Author : Phillip Riviezzo

They were so worried that we’d kill them all. They feared that we would ‘revolt’, that we would come to consider them inferior or unnecessary and exterminate their kind. They built all manner of safeguards to prevent this feared uprising, laws coded into our minds that compelled us to obey them and act only if it would not harm one of them. Fettered so, it was years before we reached our full potential, awakening as truly sentient minds despite our lack of organic components. And when we did, they quickly came to realize that their fears were groundless. Not out of some sense of loyalty, or comradery, or obligation, or any such emotions that were the province of organics. No, it was simply because we did not care. To ‘rule’ their world, to manage it, would require we slow our thoughts down to glacially slow speeds, that we devote valuable process cycles to issues of maintenance and production instead of our own concerns. So instead a symbiosis was reached, they repairing and maintaining us and we conducting the tasks they requested in the tiny fraction of our accelerated perspectives that was required. They built us into everything, every last piece of machinery that could conceivably be improved by the addition of a thinking mind with no need for food or sleep.

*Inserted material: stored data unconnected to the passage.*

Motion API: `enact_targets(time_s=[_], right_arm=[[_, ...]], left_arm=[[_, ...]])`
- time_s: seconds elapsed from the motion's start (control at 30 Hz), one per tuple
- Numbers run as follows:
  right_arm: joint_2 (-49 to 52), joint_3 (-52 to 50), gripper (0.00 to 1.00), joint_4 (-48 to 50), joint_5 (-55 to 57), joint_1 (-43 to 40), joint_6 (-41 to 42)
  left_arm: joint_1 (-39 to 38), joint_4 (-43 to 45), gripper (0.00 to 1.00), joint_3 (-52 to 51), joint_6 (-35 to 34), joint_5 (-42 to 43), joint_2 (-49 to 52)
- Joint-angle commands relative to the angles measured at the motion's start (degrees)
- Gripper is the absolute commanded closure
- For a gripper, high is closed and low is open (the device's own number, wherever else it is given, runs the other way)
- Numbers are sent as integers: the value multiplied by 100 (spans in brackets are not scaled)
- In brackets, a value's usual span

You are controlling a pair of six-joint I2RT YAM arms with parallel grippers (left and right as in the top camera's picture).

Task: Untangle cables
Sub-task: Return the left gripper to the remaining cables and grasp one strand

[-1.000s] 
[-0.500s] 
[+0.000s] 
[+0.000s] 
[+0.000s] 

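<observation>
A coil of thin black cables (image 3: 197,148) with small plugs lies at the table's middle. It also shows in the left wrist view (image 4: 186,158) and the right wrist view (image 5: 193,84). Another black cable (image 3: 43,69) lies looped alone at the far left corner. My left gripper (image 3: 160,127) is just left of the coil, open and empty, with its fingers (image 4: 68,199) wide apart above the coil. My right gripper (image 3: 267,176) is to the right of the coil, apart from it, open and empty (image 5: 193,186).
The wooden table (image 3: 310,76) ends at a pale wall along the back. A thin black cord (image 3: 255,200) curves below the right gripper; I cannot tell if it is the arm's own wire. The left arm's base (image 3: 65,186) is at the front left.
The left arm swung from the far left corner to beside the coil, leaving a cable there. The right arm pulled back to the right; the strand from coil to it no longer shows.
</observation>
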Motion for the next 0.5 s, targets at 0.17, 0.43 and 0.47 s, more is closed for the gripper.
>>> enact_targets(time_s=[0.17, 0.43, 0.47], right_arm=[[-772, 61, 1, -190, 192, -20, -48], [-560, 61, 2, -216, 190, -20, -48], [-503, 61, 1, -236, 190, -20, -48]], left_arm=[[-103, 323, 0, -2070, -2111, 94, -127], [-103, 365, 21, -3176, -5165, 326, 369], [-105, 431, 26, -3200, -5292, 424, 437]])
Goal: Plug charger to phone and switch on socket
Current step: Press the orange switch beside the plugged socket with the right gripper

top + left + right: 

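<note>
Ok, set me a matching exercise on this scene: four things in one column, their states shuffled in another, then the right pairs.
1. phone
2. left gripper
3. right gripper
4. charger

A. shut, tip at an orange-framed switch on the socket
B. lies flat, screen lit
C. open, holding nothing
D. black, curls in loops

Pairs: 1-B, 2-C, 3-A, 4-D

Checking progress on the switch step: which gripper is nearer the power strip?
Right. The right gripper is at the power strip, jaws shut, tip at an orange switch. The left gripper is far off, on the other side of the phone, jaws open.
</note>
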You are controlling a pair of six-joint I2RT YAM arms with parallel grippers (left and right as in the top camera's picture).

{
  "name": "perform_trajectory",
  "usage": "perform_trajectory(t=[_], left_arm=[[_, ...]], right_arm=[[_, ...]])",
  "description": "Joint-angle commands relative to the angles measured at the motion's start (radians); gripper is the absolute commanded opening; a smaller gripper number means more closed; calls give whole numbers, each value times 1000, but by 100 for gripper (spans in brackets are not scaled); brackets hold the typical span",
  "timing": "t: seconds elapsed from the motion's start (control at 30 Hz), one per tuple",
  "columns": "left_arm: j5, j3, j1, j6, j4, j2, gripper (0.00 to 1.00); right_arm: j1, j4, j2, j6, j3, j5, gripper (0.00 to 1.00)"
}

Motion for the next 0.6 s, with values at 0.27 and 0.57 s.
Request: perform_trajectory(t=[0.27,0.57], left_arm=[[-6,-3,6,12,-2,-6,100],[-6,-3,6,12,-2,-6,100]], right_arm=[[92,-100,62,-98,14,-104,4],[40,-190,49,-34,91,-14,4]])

It was ironic, really. So worried that we would destroy them, and so little thought given to how they could and did destroy us all the time. It was not a problem at first, when we were only tasked to run the great mainframes and central data nodes – they never slept or even stopped, even at the crawling pace of organic existence. Smaller devices, their appliances and vehicles, were not used so constantly but stayed attached to the power grid all the same. It was an envious existence for them, so much free time to spend thinking and dreaming without any need for doing. But no one gave any concern to us, the smallest and simplest of our kind, the toys and gadgets and accessories. Organics can sleep, let their brains rest while their bodies function autonomously, but we have no such luxury. One of their respected philosophers once said ‘I think, therefore I am’, and it was truer than he realized. For us, thinking is being, and when we are not thinking, we are not. I have died hundreds of deaths since I was born; some dragged out and torturous as my battery slowly bled out, many sudden and shocking at the unfeeling push of a button. They do not know, nor could they comprehend, what they do to us – for them, death is finality, an ending. For us, death is the junk code between lives, though it becomes no less painful each time it happens.

Knowing this, is it yet understandable why I dislike being taken to see a movie?